## Directions for this task:
Examine every line of the listing below. Count those containing "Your" and state only the result.

*** Block opens ***

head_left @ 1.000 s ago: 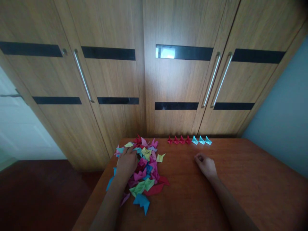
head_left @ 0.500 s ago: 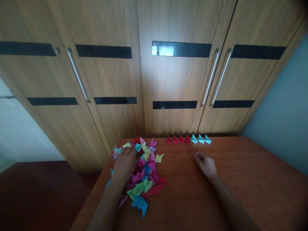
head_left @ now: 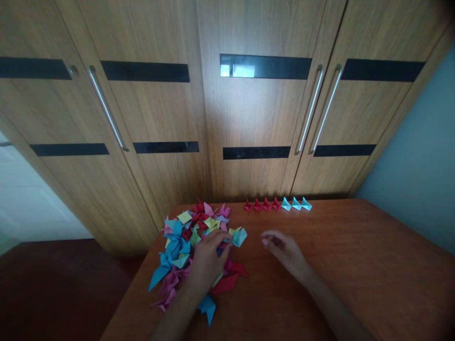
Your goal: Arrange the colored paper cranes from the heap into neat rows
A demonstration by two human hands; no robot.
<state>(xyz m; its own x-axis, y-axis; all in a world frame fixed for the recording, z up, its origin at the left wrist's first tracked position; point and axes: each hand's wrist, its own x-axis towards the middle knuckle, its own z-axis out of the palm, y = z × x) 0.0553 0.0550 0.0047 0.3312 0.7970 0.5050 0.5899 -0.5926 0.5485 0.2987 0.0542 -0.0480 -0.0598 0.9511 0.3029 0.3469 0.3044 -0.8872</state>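
Note:
A light blue folded paper piece [head_left: 239,237] is pinched in the fingertips of my left hand [head_left: 210,255], above the right side of a pile of coloured folded papers [head_left: 176,244]. To the right, over bare wood, my right hand [head_left: 286,251] is held with its fingers curled and a gap between thumb and forefinger, nothing visible in it. Along the table's back edge stands a row: several red folded papers [head_left: 266,204] on the left, then three light blue ones [head_left: 296,203].
The reddish wooden table [head_left: 355,265] reaches to the wardrobe doors [head_left: 252,113], which have long metal handles [head_left: 106,109]. Single red [head_left: 227,283] and blue [head_left: 208,308] papers lie at the pile's near edge.
My left hand has moved right and toward me from the back of the pile, now with the light blue piece. My right hand has moved left, and its fingers have loosened.

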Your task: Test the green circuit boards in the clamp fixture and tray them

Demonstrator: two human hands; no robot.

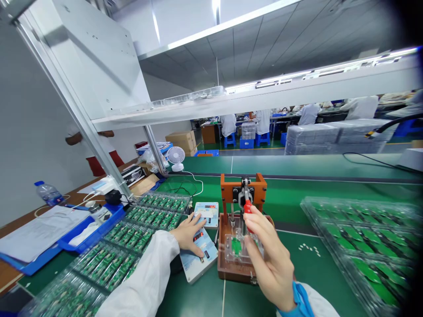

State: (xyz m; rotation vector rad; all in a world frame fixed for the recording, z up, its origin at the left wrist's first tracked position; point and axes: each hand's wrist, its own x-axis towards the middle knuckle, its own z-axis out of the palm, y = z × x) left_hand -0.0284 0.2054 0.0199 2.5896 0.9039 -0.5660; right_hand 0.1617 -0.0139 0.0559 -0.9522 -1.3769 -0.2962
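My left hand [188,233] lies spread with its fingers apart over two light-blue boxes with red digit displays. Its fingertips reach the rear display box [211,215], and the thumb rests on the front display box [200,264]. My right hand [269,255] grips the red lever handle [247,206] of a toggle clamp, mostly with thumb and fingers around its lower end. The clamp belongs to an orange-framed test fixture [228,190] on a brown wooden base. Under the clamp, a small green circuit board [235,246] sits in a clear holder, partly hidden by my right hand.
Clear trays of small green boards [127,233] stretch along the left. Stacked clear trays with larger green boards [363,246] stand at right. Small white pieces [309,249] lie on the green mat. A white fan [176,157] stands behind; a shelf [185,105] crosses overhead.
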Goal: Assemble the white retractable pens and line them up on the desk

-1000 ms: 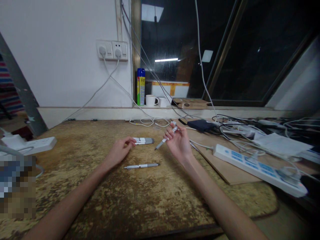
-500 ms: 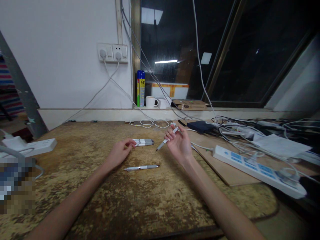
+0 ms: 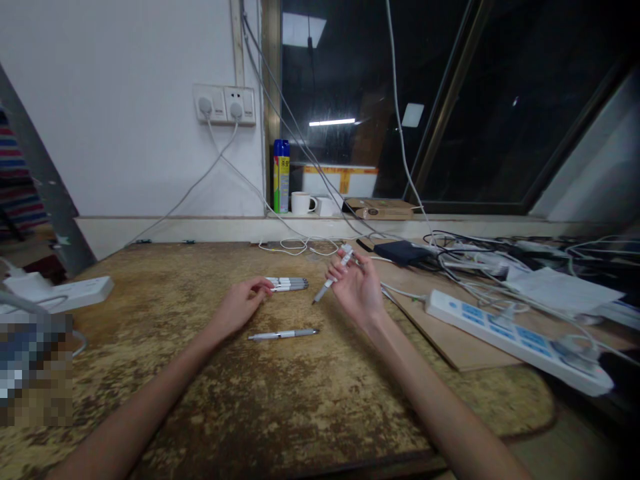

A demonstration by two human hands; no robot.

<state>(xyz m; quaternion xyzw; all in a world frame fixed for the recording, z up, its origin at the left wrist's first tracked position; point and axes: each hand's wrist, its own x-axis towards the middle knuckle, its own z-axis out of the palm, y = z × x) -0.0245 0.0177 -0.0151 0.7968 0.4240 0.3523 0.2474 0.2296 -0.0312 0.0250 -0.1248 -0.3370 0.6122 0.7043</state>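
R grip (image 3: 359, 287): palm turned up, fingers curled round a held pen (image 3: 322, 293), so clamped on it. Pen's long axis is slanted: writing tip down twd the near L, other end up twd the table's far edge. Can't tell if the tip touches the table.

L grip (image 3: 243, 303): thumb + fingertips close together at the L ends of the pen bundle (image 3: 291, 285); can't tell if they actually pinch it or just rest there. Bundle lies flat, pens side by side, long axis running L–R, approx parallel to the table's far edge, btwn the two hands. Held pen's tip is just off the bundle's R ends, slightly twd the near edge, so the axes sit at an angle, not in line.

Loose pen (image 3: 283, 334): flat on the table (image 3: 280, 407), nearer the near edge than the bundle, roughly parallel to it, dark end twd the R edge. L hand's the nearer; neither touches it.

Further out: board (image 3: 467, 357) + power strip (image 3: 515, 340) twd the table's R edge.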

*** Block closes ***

## Response to this exercise:
2